Ginger Brooks Takahashi wears many hats: artist, forager, community organizer and assistant at two of our grow sites, Shiloh Farm and The Frick Pittsburgh’s greenhouse. Shiloh Farm has expanded tremendously this year, adding two beehives and a flock of Rhode Island Red hens. The farm is a neighborhood attraction, with visitors coming to admire the chickens or chat from the sidewalk.

“I think of working outdoors is a way of performing: you interact with people, people talk with you. This has been a rewarding way to connect with people that I live around,” says Takahashi. She’s honed those skills this year as Shiloh hosted three volunteer groups and seven farm tours. She consciously endeavors to be “out” and visible as a queer biracial person in her work life, encouraging the farm apprentices to challenge their preconceptions about the Asian or LGBTQ people in their lives.

2017 was Takahashi’s first season with us, but she has been growing gardens and networks in her Braddock community for years. She stands in a whimsical tangle of a healing garden next to a brightly colored Braddock building that will house General Sisters, a dream seven years in the making with partner Dana Bishop-Root. “The goal is to open a general store here, providing ingredients for making food to our neighbors,” says Takahashi as she slips through the garden, introducing medicinal plants as one might introduce dear friends.Takahashi and Bishop-Root have been collaborating with the neighbors, organizing with them on causes that matter to their families, sharing culture through shared meals, and learning what they want out of a store on their street that they cannot buy at other nearby corner stores. “It’s beautiful in that it forms a kind of ecology: we only have to carry the things we’re invested in, which are raw ingredients the other stores don’t carry,” says Takahashi.

A few streets over, Takahashi and Leslie Stem are collaborating with their neighbors in the form of the neat, orderly rows of a vegetable garden.

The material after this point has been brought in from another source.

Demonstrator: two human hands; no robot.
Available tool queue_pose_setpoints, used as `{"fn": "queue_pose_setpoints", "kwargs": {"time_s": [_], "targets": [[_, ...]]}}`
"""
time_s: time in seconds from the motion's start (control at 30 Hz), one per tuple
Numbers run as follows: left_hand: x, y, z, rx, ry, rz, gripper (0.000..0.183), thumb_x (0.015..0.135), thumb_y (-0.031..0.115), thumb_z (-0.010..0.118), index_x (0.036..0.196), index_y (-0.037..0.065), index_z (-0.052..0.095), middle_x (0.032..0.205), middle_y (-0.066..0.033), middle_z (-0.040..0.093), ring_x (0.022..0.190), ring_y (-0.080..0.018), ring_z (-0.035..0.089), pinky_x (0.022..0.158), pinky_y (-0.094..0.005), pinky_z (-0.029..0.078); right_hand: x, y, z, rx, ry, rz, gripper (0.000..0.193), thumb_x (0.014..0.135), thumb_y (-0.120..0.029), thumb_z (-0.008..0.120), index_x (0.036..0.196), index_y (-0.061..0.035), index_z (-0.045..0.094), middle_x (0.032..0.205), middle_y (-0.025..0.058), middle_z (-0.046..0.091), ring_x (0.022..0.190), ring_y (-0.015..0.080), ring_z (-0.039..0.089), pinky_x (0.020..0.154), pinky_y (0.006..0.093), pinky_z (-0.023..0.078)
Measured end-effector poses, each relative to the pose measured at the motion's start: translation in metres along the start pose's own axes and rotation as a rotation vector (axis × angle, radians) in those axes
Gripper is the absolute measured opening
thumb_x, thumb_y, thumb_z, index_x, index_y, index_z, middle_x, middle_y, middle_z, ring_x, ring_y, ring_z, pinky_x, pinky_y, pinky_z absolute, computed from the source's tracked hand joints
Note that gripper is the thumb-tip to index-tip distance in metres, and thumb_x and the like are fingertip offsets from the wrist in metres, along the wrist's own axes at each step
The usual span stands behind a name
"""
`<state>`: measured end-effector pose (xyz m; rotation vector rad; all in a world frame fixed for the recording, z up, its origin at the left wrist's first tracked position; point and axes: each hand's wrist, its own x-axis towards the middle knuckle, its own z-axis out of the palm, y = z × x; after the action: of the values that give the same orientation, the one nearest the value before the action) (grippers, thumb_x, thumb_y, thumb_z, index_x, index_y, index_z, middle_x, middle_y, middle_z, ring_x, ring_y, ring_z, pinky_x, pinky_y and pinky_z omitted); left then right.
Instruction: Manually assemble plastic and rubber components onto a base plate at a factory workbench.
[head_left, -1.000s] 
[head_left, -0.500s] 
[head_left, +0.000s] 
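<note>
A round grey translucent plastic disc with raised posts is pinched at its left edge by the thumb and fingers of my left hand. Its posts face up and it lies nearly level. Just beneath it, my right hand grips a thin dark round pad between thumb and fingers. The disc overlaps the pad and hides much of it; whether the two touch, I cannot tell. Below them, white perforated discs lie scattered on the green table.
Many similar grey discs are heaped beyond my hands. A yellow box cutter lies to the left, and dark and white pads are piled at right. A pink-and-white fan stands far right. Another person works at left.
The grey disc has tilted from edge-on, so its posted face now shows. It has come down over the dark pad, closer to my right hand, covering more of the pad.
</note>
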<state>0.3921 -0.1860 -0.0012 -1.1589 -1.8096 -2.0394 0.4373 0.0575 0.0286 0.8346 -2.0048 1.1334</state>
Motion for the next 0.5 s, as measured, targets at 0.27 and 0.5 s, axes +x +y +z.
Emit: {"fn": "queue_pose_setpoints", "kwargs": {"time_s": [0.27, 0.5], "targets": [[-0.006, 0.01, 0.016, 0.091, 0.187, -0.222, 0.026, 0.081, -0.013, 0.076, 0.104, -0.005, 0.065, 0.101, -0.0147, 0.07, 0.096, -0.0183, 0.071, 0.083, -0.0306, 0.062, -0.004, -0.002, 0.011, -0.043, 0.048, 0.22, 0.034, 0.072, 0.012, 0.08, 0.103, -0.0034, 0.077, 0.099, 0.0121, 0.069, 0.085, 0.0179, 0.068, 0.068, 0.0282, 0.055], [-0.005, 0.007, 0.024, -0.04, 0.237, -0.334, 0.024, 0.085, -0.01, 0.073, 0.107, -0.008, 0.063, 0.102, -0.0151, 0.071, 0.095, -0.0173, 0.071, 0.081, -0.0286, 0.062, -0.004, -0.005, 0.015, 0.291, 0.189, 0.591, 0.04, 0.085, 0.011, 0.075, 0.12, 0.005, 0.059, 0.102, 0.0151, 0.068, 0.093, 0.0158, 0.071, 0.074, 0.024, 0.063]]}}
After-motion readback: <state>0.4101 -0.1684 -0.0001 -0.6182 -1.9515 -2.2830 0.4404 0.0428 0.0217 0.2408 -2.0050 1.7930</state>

Stem secured use of the land from the Mon Valley Initiative and eventually purchased it to keep it as a growing space. “We’re both people who are careful about land ownership as a way of understanding one’s right to use a land,” says Takahashi.

While the plot has a lot of diversity, her time growing at the Frick greenhouse and Shiloh Farm have influenced how she makes use of the two growing spaces. “Doing a farm job has changed my relationship to gardening in these projects. In addition to growing new things and learning more about soil biology, there are some things I don’t have to grow because I know that there are plenty of greens, plenty of zucchini,” she says.

No matter the setting, Takahashi cherishes her relationship with plants and people. “My joy comes from sharing labor and the experiential learning produced by working together,” she says.